## WHAT IS NEEDED
Where the string "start" appears in a line of the data, show that line.

## DATA SHOWN
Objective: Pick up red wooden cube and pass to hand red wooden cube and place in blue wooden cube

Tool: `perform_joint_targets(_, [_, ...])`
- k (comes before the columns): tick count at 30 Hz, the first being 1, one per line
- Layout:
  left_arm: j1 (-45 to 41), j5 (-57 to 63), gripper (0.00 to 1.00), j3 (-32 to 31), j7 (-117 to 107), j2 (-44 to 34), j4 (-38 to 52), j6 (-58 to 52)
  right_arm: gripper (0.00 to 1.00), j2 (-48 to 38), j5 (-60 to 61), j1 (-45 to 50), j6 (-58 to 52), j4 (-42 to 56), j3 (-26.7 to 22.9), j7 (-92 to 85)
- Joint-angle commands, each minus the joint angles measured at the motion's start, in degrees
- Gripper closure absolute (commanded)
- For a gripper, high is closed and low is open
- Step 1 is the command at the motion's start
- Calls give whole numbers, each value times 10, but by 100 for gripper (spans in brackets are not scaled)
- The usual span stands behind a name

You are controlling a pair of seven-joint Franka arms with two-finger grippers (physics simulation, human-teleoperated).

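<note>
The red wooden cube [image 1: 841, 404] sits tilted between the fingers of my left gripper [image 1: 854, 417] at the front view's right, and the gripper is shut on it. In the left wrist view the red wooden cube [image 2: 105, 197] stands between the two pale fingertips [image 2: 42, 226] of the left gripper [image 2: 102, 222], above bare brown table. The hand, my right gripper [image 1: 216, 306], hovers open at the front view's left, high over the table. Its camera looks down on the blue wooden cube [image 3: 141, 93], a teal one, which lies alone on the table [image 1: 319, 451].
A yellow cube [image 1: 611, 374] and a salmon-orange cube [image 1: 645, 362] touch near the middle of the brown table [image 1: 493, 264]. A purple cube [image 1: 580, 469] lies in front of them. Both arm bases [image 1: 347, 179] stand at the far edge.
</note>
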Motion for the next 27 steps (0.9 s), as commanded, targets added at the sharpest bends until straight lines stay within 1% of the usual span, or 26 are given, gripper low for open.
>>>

## REPLY TO THE EXERCISE
- Joint-angle commands, each minus the joint angles measured at the motion's start, in degrees
- Step 1 is the command at the motion's start

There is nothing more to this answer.